Early tests conducted with Intel's upcoming Nehalem-based Xeons by TechRadar today show the processor running approximately twice as fast as its current equivalent. Based on the same basic design as Core i7 mainstream chips, a pair of 2.8GHz quad-core Xeon X5560 chips received a SPEC score of 160 in floating-point math tests versus 90 for two 3.4GHz Xeons from the current generation.
The performance is faster than AMD's already-improved Shanghai-era 2.7GHz Opterons, which score 105 in a dual-processor setup, and compares more closely to a quad-Opteron setup's 190 rating in the same SPEC test.

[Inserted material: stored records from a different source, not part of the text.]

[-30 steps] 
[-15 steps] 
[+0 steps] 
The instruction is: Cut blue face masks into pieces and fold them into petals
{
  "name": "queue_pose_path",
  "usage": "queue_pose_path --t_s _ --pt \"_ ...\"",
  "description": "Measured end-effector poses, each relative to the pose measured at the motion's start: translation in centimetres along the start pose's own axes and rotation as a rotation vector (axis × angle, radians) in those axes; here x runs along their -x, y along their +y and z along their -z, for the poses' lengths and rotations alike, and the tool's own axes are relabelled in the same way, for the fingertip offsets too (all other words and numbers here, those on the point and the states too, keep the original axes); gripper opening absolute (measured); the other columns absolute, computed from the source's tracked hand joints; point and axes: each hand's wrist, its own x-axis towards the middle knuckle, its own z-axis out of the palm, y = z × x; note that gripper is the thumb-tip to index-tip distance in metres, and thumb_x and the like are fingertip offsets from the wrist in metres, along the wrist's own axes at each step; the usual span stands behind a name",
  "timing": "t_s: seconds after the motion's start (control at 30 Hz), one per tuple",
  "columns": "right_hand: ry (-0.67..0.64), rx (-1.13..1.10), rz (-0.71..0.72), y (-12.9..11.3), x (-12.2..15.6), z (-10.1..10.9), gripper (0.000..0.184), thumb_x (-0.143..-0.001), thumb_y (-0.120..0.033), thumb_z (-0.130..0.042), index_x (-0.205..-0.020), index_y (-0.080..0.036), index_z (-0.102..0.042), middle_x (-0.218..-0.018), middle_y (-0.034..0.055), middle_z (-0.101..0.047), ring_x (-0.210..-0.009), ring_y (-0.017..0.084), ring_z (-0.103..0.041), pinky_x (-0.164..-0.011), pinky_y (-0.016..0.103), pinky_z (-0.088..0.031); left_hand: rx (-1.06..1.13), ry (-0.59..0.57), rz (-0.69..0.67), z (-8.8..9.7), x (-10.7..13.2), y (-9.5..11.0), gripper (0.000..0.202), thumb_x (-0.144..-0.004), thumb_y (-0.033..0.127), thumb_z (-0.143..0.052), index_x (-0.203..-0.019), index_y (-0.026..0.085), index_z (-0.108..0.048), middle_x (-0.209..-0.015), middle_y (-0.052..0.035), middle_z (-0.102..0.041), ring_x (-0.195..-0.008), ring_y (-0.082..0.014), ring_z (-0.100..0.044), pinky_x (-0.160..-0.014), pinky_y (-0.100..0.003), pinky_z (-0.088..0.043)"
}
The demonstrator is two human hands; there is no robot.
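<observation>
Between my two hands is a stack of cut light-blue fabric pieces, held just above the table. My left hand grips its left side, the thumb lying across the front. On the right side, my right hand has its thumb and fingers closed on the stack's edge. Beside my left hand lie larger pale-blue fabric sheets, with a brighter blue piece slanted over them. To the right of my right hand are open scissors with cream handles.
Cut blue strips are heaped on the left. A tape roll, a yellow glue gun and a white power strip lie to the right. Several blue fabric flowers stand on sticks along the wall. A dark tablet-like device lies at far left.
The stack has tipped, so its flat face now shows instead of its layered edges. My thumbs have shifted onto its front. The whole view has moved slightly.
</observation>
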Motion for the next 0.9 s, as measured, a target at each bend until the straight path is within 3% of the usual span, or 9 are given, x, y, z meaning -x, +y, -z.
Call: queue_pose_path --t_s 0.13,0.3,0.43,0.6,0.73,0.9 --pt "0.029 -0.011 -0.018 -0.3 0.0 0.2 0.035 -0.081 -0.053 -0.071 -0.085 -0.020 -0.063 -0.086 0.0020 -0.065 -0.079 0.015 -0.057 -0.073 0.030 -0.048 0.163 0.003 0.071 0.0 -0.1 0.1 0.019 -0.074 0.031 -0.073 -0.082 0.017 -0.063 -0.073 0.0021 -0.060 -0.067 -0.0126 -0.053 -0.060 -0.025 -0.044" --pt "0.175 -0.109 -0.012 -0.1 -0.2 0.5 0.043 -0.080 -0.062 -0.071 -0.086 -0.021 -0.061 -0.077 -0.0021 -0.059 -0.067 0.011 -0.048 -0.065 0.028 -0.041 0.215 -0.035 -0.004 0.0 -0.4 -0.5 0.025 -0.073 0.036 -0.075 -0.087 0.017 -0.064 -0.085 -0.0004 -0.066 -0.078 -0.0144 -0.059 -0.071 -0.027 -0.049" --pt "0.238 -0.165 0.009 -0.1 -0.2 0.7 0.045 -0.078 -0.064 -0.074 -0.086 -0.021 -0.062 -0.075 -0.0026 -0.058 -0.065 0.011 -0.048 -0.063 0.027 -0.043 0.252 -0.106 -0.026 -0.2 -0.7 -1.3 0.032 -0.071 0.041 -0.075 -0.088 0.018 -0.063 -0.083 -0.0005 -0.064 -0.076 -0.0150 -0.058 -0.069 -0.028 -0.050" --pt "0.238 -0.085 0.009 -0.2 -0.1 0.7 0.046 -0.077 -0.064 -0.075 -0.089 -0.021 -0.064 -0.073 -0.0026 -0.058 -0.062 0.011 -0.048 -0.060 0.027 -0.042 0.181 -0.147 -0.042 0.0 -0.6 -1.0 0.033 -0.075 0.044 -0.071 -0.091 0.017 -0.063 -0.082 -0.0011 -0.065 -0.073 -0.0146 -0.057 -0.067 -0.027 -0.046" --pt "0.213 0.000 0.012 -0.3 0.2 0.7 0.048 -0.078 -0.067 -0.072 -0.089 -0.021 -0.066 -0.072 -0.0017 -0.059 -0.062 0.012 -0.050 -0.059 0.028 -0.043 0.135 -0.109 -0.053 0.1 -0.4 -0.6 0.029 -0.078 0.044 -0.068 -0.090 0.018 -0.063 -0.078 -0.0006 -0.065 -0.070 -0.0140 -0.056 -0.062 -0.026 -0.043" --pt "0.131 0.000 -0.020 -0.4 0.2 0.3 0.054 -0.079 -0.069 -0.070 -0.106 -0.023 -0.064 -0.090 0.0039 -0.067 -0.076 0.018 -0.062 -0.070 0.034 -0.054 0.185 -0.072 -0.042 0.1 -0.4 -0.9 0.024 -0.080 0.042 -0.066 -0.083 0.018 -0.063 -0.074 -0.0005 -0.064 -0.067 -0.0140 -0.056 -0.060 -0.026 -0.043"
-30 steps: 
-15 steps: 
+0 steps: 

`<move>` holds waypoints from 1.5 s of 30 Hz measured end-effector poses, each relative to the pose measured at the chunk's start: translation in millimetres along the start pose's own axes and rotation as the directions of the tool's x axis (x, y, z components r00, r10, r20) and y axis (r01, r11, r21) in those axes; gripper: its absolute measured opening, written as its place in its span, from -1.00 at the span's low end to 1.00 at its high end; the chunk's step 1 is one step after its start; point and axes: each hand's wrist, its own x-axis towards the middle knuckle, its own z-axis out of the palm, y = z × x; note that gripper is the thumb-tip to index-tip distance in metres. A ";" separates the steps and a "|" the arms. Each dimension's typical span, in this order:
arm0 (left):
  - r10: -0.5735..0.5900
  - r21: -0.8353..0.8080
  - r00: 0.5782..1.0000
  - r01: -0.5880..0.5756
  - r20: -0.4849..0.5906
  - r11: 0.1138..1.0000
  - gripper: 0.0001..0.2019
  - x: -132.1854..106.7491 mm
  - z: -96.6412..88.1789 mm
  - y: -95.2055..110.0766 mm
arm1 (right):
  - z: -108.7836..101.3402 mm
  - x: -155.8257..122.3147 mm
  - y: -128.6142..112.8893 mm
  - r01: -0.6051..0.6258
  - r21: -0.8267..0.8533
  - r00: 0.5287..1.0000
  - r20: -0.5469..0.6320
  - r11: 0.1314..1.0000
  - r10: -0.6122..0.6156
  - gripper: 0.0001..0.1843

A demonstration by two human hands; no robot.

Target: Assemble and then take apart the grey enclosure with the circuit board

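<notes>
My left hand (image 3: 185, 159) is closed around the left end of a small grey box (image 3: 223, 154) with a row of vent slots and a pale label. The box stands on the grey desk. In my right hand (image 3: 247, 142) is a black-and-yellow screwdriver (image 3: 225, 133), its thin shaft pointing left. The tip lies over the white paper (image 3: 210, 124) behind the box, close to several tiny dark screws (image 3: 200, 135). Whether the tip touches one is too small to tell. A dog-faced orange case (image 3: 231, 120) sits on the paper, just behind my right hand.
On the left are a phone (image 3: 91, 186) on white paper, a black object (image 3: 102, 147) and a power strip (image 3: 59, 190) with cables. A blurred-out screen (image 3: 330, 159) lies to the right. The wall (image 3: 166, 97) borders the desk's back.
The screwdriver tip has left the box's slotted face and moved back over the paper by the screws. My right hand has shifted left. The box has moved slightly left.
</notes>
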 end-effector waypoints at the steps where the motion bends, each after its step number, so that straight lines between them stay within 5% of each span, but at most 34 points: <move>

Intel is expected to launch 2.93GHz and 3.2GHz Xeons and so should see faster-still results from those systems.
The Xeon X5560s are even faster in a Stars Euler3D fluid dynamics test and complete their calculations in less than half the time, taking just over 14.3 seconds versus the 2.7GHz Opteron duo's 30.3 seconds.
Much of the increase stems from the key change in memory architecture to the platform, which moves the memory controller on to the Xeon's chip die and establishes a point-to-point architecture that lets the processor cores communicate more directly with peripherals. This reduces lag time, eliminates the need for a traditional front side bus and substantially increases the memory bandwidth up to 35GB per second, mostly eliminating a number of memory bottlenecks for some calculations.
Extra assists also come from Hyperthreading, which sometimes allows two threads of programming to execute on a single core, and general optimizations that let the cores process more information per clock individually and in parallel.
The formal launch of Nehalem technology is due in early 2009 and should find its way into updated workstations almost immediately afterwards, including those from Apple, Dell and HP.